1. Resolve Short URL

Douyin share links are usually v.douyin.com/xxx, resolve to full URL:

# macOS/Linux
curl -sL -o /dev/null -w '%{url_effective}' "https://v.douyin.com/xxx/"

# Windows PowerShell
curl.exe -sL -o NUL -w "%{url_effective}" "https://v.douyin.com/xxx/"

Output: https://www.douyin.com/video/7616020798351871284

Video ID is the 19-digit number in URL.

2. Get Video URL

Open video page in browser, wait 3-5 seconds, execute JS:

(() => {
  const videos = document.querySelectorAll('video');
  for (const v of videos) {
    const src = v.currentSrc || v.src;
    if (src && src.startsWith('http') && !src.includes('uuu_265')) {
      return src;
    }
  }
  return null;
})()

Key points: - Returns null: Page not loaded, retry after waiting - Contains uuu_265: Placeholder video, retry after waiting - Starts with blob:: Streaming, wait for real URL - CDN URLs expire (~2 hours), re-fetch if needed

3. Download Video

# macOS/Linux
curl -L -H "Referer: https://www.douyin.com/" -o video.mp4 "<CDN_URL>"

# Windows
curl.exe -L -H "Referer: https://www.douyin.com/" -o video.mp4 "<CDN_URL>"

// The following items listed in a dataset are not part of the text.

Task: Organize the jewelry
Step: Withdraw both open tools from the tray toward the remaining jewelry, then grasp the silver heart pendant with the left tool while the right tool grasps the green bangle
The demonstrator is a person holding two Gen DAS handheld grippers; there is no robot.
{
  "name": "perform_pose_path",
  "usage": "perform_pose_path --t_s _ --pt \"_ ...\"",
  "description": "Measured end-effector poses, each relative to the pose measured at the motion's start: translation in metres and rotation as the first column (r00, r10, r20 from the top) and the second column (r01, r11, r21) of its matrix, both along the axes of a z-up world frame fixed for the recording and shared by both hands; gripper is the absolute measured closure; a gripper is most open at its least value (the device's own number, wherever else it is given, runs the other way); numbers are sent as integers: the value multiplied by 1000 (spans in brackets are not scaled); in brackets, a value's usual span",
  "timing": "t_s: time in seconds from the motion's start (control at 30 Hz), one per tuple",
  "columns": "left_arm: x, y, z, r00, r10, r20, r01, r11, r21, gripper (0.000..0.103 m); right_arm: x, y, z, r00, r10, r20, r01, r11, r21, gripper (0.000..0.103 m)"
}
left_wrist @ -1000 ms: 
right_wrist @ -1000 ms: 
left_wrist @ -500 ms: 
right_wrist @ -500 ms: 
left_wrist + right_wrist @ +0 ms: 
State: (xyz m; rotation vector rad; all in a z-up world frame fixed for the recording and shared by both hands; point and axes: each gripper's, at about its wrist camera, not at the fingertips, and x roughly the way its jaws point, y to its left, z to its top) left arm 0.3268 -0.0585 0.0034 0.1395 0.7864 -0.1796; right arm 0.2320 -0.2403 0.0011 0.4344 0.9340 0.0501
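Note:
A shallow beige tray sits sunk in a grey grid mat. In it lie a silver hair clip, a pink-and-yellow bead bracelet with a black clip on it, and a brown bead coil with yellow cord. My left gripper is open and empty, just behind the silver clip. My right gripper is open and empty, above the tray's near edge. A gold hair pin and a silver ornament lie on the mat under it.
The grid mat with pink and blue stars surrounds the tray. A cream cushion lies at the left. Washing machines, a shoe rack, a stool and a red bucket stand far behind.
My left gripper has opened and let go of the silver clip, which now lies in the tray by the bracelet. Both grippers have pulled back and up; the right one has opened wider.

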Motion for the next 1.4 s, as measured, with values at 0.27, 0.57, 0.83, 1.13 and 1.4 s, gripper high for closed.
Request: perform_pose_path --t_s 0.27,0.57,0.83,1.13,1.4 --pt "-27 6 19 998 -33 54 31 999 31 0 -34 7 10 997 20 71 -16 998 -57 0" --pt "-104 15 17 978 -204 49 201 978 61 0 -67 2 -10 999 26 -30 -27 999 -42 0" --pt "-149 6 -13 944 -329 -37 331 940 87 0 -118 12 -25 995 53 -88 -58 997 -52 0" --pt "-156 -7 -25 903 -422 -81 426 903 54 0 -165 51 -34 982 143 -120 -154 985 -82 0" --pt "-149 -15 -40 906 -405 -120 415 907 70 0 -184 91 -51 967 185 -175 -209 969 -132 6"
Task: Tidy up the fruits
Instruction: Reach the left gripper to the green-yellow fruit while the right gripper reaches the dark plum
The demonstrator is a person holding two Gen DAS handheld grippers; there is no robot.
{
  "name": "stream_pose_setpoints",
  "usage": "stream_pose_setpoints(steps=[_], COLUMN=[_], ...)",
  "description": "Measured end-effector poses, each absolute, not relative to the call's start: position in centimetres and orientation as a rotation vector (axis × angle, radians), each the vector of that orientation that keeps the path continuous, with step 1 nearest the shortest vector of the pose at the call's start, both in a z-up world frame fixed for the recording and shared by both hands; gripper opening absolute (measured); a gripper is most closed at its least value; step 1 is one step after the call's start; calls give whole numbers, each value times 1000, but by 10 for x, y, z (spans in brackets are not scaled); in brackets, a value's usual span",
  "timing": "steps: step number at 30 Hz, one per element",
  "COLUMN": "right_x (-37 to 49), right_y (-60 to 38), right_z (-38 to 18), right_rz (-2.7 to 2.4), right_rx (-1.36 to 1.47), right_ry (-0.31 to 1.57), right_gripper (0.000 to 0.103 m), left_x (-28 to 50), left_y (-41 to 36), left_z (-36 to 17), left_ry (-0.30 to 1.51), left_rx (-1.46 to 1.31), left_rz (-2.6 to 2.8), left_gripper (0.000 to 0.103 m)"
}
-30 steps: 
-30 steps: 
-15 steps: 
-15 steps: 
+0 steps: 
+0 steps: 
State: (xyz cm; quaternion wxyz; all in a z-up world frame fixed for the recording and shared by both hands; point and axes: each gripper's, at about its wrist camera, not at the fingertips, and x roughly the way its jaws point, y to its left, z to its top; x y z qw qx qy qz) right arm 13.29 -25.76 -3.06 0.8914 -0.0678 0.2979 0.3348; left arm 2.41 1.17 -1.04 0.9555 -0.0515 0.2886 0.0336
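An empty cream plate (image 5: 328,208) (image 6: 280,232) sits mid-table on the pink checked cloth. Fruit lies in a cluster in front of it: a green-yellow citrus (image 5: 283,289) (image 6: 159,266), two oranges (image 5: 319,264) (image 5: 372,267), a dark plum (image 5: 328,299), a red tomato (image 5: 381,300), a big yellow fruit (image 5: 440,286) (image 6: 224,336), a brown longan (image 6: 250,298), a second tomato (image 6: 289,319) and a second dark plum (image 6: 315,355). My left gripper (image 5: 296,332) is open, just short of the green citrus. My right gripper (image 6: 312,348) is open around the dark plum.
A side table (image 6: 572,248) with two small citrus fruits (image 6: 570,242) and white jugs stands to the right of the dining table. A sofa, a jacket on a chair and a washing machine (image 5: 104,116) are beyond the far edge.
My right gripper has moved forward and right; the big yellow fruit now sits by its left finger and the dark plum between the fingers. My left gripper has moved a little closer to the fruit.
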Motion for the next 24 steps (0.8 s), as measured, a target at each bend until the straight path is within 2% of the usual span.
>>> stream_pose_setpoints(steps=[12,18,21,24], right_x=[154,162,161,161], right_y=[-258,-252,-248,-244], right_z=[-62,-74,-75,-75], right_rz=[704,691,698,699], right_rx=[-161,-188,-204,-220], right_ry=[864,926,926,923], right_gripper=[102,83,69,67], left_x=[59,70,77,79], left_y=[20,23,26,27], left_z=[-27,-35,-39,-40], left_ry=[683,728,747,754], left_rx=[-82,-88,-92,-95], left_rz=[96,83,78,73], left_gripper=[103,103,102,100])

Referer header is required, otherwise 403.

4. Extract Audio

ffmpeg -i video.mp4 -ar 16000 -ac 1 -c:a pcm_s16le audio.wav -y

Parameters: - -ar 16000: 16kHz sample rate (Whisper requirement) - -ac 1: Mono channel - -c:a pcm_s16le: 16-bit PCM

5. Transcribe

python -m whisper audio.wav --model small --language zh

Model selection:

Model Size 5-min video (CPU) Accuracy Use case
tiny 75MB ~30s Fair Quick preview
base 142MB ~1min Good Daily use
small 466MB ~3min Better Recommended
medium 1.5GB ~8min Best High accuracy

Language: - Chinese: --language zh - English: --language en - Auto-detect: omit flag (slower)

Output files in current directory: audio.txt, audio.srt, audio.json

Troubleshooting

Issue Detection Solution
Short URL fails Returns non-douyin.com Check link completeness, remove share text noise
Video URL not found JS returns null Wait 3-5s and retry, max 3 times
Placeholder video URL contains uuu_265 Page not loaded, wait and retry
Download 403 curl returns 403 Check Referer header; URL may be expired
Whisper hangs No output for long time First run downloads model (~460MB for small)
Garbled output Terminal shows gibberish Normal, read .txt file directly
Out of memory Process killed Use smaller model (base/tiny)

Output Convention

Name files by video ID, save to user-specified directory:

output/
├── 7616020798351871284.mp4   # Original video (optional)
├── 7616020798351871284.wav   # Audio (delete after)
├── 7616020798351871284.txt   # Transcript
└── 7616020798351871284.srt   # Subtitles (optional)

Scripts (Optional)

Helper scripts in skill directory:

  • scripts/get_video_url.js: Browser-side video URL extraction with multiple methods
  • scripts/transcribe.py: CLI one-click transcription (requires video URL)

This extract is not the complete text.